Surge in imported wheat from Black Sea region in recent years has made life complicated for Israeli bakers
by David McKee
In the Book of Deuteronomy, God promises to lead the Israelites to "a land with wheat and barley, vines and fig trees…a land where bread will not be scarce and you will lack nothing."
Though almost all the wheat from which it is made is now imported, bread in many forms remains a staple of the modern diet in Israel. Recently a museum exhibition displayed traditional breads of Israel’s ethnic communities from 120 countries. Despite a high standard of living, annual per capita wheat consumption has remained substantial at 125 kg for a population of nearly 7 million.

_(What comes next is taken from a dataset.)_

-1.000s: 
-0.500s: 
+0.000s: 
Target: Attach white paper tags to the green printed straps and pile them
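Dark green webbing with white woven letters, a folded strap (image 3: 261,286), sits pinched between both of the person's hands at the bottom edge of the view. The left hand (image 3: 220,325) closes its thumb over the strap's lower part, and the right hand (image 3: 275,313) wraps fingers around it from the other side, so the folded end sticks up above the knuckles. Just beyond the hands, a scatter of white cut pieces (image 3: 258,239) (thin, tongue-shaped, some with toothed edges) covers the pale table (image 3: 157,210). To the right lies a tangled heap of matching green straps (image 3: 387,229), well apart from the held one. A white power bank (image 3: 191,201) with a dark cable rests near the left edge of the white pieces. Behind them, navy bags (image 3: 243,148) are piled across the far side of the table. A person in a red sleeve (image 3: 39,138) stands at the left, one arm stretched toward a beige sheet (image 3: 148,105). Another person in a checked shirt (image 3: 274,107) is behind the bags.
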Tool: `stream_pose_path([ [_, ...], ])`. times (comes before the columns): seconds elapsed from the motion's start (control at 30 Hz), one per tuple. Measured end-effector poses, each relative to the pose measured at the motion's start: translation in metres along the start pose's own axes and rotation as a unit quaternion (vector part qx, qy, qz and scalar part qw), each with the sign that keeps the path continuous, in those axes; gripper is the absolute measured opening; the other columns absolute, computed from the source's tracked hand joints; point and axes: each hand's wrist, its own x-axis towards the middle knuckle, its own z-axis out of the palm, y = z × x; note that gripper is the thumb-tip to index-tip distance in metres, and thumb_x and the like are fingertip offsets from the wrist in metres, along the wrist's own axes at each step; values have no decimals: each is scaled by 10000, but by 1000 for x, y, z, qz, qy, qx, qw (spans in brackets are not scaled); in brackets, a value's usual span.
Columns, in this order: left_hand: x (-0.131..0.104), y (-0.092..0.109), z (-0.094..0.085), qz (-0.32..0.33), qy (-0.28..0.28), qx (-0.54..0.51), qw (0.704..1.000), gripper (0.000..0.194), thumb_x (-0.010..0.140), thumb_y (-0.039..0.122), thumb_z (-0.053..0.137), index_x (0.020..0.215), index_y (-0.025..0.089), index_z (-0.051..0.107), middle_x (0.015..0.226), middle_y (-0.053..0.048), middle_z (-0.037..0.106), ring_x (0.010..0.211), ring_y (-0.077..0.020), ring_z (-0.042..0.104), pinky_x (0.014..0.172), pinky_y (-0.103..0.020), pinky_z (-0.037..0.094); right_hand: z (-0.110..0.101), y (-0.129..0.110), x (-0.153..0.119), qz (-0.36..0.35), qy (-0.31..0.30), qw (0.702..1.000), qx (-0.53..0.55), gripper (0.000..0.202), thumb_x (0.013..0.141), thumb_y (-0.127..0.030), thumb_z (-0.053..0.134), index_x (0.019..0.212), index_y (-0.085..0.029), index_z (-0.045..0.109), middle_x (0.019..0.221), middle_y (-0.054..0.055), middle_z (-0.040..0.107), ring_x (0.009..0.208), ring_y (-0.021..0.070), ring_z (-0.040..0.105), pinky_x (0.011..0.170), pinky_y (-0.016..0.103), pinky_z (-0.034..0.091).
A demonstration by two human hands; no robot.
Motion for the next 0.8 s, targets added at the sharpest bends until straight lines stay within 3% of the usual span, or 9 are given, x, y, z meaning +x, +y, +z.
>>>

In an average year, Israeli farmers produce just 20% of the country’s wheat requirement on mostly nonirrigated land. Some recycled water (treated sewage) is used in agriculture in limited amounts including for wheat. But water is simply too scarce and precious to use extensively for grain crops. However, exceptional rainfall may result in local production meeting 30% of the national demand for wheat.
Whatever the harvest, farmers are guaranteed a market and a good price for their wheat, since flour millers receive wheat import quotas based on their prior purchases of local wheat. Up until five or six years ago, nearly all wheat imports came from the U.S. To make possible regular deliveries of the preferred hard red winter in Panamax-sized vessels of up to 60,000 tonnes, most of Israel’s 14 milling companies have a long-standing arrangement for joint purchases from the U.S. through a trustee company.
This company, Yevulit, is not the country’s leading grain trader. Though it handles no milling wheat, Shovrei-Bar accounts for over half of all grain imports for feed use, the biggest part of total annual grain imports exceeding 4 million tonnes.
Israel has two major grain ports: Haifa in the north and Ashdod in the south. The Haifa elevator, with 120,000 tonnes of storage, was first built in 1951, and was owned and operated by Dagon for 50 years, after which ownership went back to the government. The company still leases the elevator, but there are plans for a tender for a new long-term operating license at the port.
The surge in supply of Black Sea wheat has made the wheat import picture less tidy than when the U.S. was the dominant supplier. Up to two-thirds of Israeli imports now arrive from Bulgaria, Romania, Hungary, Ukraine, Russia and Kazakhstan in vessels of 3,000 to 25,000 tonnes, making feasible importation by individual mills or smaller groups of mills. Over 40% of total wheat imports of 1.5 million tonnes are for feed use, and 100% of this wheat now originates in the Black Sea.
This new wheat source has complicated life for Israeli bakers and wheat farmers. Long accustomed to the consistently high quality of flour from U.S. wheat grown on vast fields, these bakers are having to adjust to variable flour from wheat originating on small farms in several countries. Large industrial bakers still use at least 50% U.S. origin for their big baking lines that demand homogeneous flour in quantity.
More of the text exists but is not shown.